Si l’on songe au capital politique que le président a laissé dans une réforme « universelle » qu’il a imposée avec une débauche d’énergie impressionnante, mais insuffisante pour rendre la réforme applicable, le chemin qu’il doit désormais parcourir pour rétablir les comptes ne peut que lui apparaître comme un piège mortel.
Il va donc devoir finasser, alors que la France se trouve désormais dans une impasse proche de celle de la Grèce au début de la décennie, avec une dépense retraites qui pèse son âne mort et plombe la compétitivité du pays.
Selon toute vraisemblance, il devrait arrondir les angles – mais poser le principe d’une diminution de la retraite des cadres, actuellement financée et protégée par une AGIRC créée en 1947 par résistance à la Sécurité sociale. La seule marge qui lui reste est de confisquer les réserves des complémentaires et de cibler l’effort sur les classes moyennes.
Les épargnants doivent-ils prendre préventivement le chemin de l’exil ?

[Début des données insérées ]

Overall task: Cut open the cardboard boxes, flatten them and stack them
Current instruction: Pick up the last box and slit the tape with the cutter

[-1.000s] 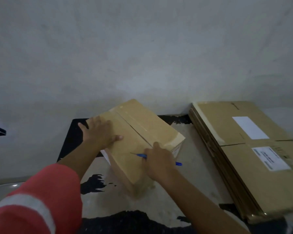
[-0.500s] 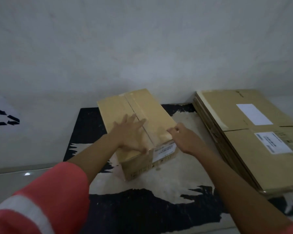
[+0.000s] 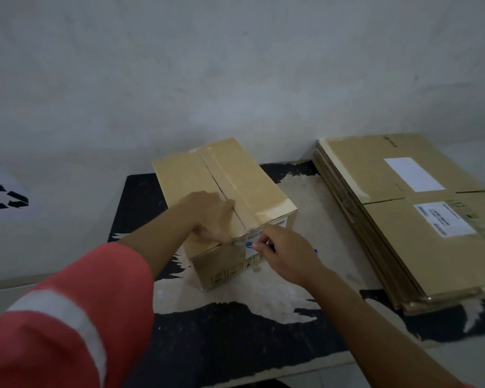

Il faut bien comprendre qu’aucune de ces mesures impopulaires ne sera assumée, et les chaînes d’information continueront à diffuser des images de grands procès criminels pour faire écran de fumée et tromper la vigilance du public. Mais, d’ici à la fin 2022, la Commission européenne exigera de la France des mesures de rétablissement qui coûteront cher.
Tant que la pandémie faisait spectacle, le président pouvait amuser la galerie en parlant d’autre chose, ou en agitant les peurs. La réalité va le rattraper, cependant, et on sait déjà qui paiera.
Pour éviter le pire, il n’est pas absurde, surtout si on est en activité, de regarder des solutions d’expatriation, y compris dans des pays européens très agréables – le temps que la France revienne à sa douloureuse réalité.